** Your task **
I'd like the data below restated word for word, with the pictures left out.

*** Opening Extracted data ***

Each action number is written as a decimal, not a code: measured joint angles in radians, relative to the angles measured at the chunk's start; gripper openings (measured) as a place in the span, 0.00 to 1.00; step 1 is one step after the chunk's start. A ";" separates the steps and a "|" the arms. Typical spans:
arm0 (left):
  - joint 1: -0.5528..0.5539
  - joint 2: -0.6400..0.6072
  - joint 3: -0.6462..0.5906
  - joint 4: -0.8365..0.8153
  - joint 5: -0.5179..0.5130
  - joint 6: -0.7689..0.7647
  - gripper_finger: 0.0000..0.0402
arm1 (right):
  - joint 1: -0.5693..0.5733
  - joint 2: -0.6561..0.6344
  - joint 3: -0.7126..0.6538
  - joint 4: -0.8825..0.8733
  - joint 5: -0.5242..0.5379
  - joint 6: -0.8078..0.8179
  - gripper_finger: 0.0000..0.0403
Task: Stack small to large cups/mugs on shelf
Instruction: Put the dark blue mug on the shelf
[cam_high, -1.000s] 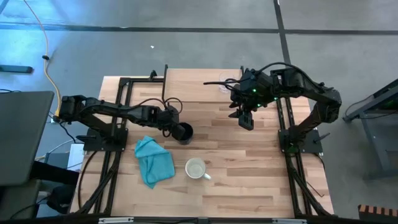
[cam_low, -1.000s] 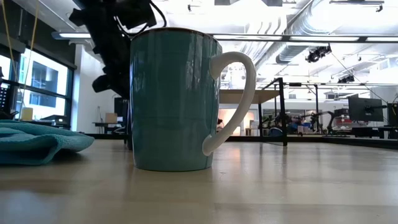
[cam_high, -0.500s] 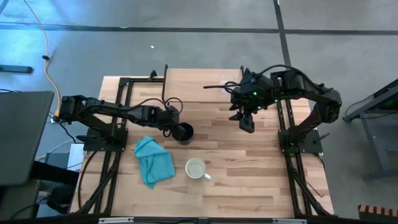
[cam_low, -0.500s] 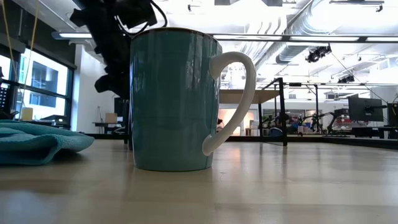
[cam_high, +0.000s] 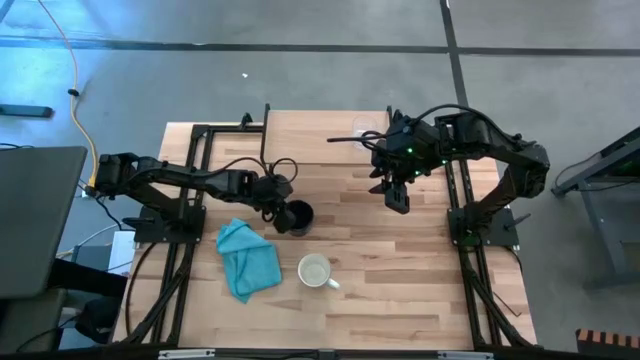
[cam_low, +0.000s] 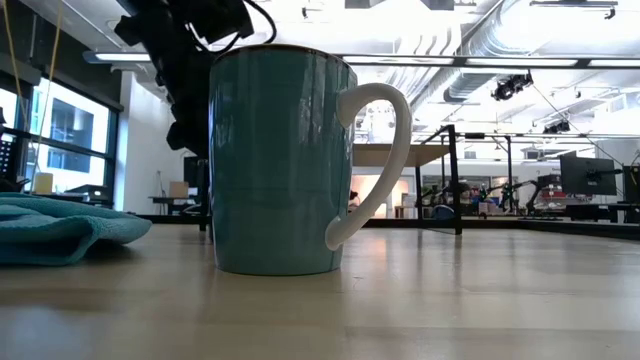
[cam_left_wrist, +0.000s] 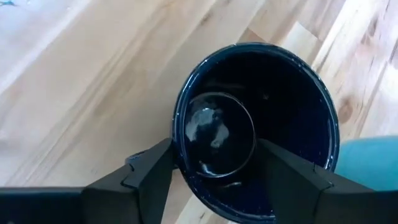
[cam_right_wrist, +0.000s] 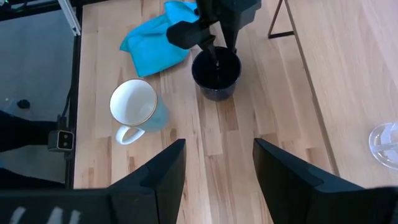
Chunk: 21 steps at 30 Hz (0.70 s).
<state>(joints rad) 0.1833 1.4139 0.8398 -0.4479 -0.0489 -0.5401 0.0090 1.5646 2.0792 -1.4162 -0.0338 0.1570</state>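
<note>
Black mug (cam_high: 295, 216): being straddled at the rim by the spread left gripper (cam_left_wrist: 214, 167), beside the teal cloth (cam_high: 247, 258). White-lined teal mug (cam_high: 316, 271): standing nearby. Right gripper (cam_right_wrist: 214, 165): being held spread above the tabletop (cam_high: 400, 270).

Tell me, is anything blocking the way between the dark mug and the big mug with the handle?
Nothing visible does. The dark mug sits under the left gripper, and bare tabletop lies between it and the handled mug. The teal cloth lies off to one side.

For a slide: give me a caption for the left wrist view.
Left gripper open around the black mug, a small clear cup inside it, on the wooden table.
</note>
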 joint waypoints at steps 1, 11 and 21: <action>0.000 0.000 0.000 -0.005 0.004 0.002 0.53 | 0.000 0.000 0.000 0.000 0.000 0.000 0.44; 0.000 -0.018 0.000 -0.083 0.008 0.065 0.50 | 0.001 0.000 0.000 -0.001 0.000 0.003 0.44; 0.001 -0.114 0.000 -0.102 0.030 0.242 0.54 | 0.001 0.000 0.000 -0.001 0.000 0.004 0.44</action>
<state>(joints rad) 0.1841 1.3000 0.8402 -0.5497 -0.0186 -0.2982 0.0097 1.5646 2.0791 -1.4172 -0.0338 0.1607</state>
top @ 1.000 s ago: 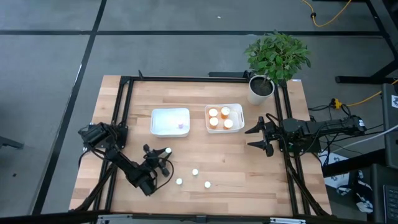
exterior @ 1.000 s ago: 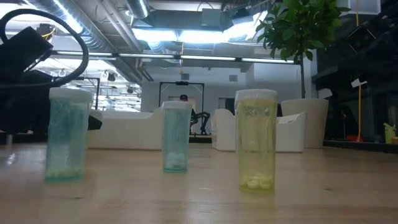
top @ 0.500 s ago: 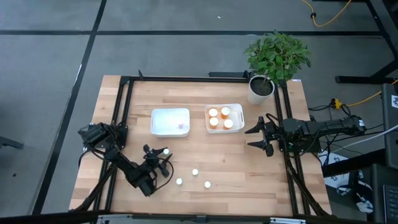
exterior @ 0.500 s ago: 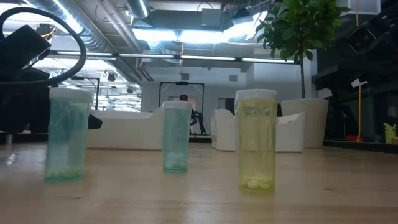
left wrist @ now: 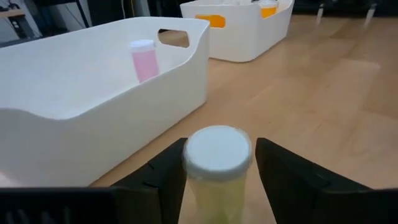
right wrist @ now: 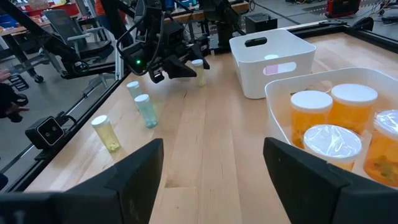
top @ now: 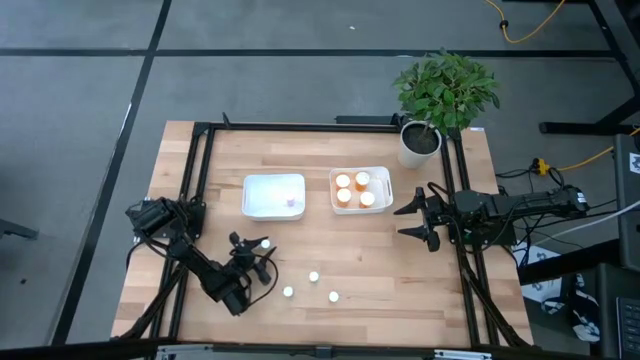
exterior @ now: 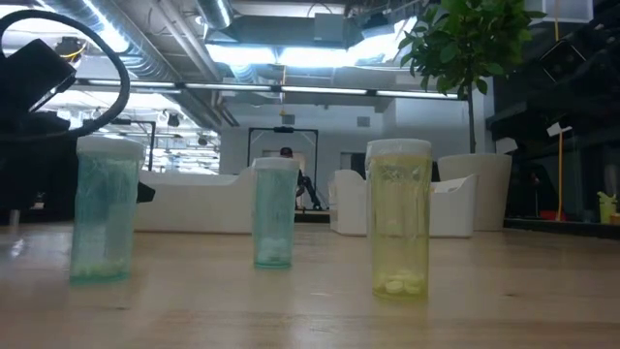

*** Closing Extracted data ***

** Response **
Each action number is written as a decimal, not a code: measured joint angles in radians, relative to the angles measured at the chunk's start; gripper openings (measured) as a place in the span, 0.00 to 1.00; step 1 is one step after the chunk's start. A ";" separates the steps and a "|" the arms. Typical spans:
arm0 (left):
  - joint 1: -0.5528..0.5539
  - joint 2: -0.6400..0.6072
  - joint 3: -0.6462..0.5906
  - joint 4: -0.8365..0.8153
  - joint 5: -0.5179..0.5130
  - joint 6: -0.7689..0.7647
  - gripper_finger: 0.0000..0.0402
arm1 (right):
  - joint 1: -0.5693..0.5733
  - joint 2: -0.6561..0.6344
  - joint 3: -0.7126..0.6538
  - joint 4: -0.8825..0.8733
  - joint 5: -0.5242..0.5379
  - joint 6: -0.8078..0.8179
  - gripper_finger: 0.0000..0.0403
Task: Stack small to large cups/mugs on shelf
Instruction: Put the dark blue mug on the shelf
[cam_high, -1.000s] 
[cam_low, -1.000s] 
[cam_high, -0.500s] 
[cam_low, -0.500s] 
[cam_high, +0.000s] 
[cam_low, +0.000s] 
[cam_left_wrist, +0.000s] 
[cam_right_wrist, +0.000s] 
Chunk: 21 steps at 30 Hz (0.70 s).
<state>(joints rad) 0.1833 1.4139 0.8398 -0.4479 -0.0489 -0.5401 0.0090 1.5646 2.0792 -1.4162 -0.0338 0.1570</state>
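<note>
Black mug (cam_high: 295, 216): being straddled at the rim by the spread left gripper (cam_left_wrist: 214, 167), beside the teal cloth (cam_high: 247, 258). White-lined teal mug (cam_high: 316, 271): standing nearby. Right gripper (cam_right_wrist: 214, 165): being held spread above the tabletop (cam_high: 400, 270).

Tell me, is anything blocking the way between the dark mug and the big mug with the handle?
Nothing visible does. The dark mug sits under the left gripper, and bare tabletop lies between it and the handled mug. The teal cloth lies off to one side.

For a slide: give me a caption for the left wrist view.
Left gripper open around the black mug, a small clear cup inside it, on the wooden table.
</note>
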 joint waypoints at steps 1, 11 and 21: <action>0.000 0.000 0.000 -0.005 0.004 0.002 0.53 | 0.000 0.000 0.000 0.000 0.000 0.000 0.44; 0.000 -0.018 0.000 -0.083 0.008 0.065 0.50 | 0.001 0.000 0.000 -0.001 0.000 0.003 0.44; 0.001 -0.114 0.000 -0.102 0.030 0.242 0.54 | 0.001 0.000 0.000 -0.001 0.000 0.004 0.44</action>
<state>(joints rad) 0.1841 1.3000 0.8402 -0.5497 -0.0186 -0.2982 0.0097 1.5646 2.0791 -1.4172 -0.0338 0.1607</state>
top @ 1.000 s ago: 
exterior @ 1.000 s ago: 
top @ 0.500 s ago: 
exterior @ 0.500 s ago: 
left wrist @ now: 
right wrist @ now: 
top @ now: 
exterior @ now: 

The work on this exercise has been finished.